● EXERCISE
Your answer should be one number, the count of lines in the listing below containing the word "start".

---- DATA SEGMENT

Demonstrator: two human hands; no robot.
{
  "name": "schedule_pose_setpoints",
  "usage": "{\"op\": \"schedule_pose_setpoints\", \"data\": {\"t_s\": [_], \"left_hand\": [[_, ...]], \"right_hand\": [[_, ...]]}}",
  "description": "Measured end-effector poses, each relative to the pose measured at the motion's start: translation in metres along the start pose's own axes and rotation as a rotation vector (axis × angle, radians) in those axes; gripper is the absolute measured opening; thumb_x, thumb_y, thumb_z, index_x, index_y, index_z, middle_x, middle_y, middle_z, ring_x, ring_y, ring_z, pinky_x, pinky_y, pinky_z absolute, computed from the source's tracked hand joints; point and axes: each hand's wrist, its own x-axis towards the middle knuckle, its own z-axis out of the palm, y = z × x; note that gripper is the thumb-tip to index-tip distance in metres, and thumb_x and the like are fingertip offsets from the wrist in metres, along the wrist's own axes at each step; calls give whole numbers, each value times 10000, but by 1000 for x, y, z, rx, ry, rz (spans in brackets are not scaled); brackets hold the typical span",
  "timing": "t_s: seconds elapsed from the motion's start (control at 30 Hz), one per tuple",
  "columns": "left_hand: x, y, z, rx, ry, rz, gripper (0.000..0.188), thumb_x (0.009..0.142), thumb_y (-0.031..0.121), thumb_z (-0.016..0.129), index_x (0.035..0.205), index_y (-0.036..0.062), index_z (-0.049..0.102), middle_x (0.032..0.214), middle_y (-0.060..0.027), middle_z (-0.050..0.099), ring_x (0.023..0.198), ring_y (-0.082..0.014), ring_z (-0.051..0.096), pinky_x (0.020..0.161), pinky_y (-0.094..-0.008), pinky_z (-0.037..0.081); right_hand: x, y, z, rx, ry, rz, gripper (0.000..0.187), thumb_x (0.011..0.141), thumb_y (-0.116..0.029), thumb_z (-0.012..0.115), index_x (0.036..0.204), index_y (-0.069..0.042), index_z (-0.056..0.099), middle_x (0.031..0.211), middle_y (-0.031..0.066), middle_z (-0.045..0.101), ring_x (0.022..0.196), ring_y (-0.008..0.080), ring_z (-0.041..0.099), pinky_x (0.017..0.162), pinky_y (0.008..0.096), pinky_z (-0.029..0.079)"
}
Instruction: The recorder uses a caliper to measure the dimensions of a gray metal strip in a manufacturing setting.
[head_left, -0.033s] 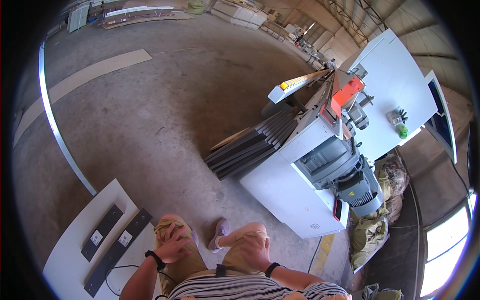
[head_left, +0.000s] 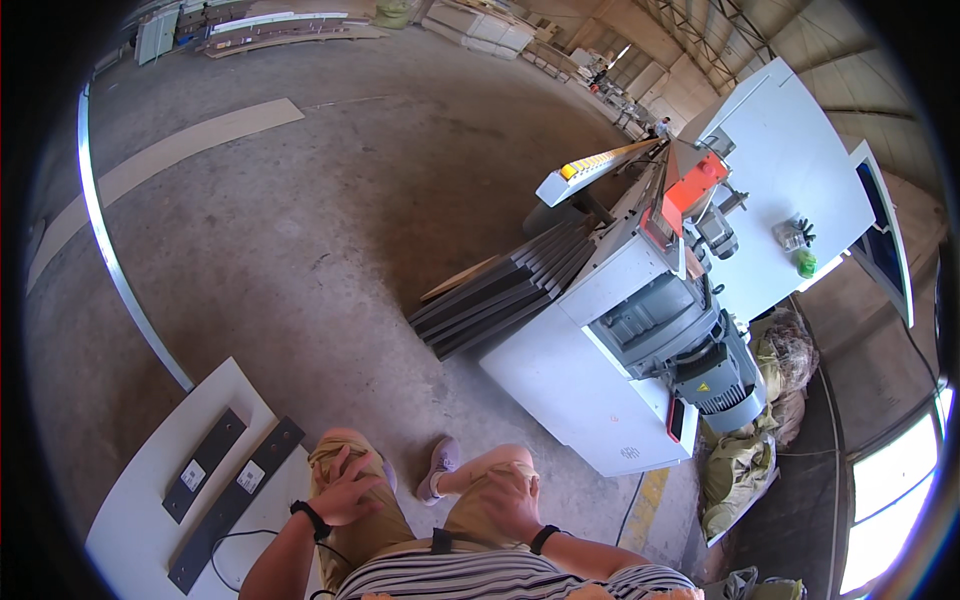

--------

● RESULT OF THIS TASK
2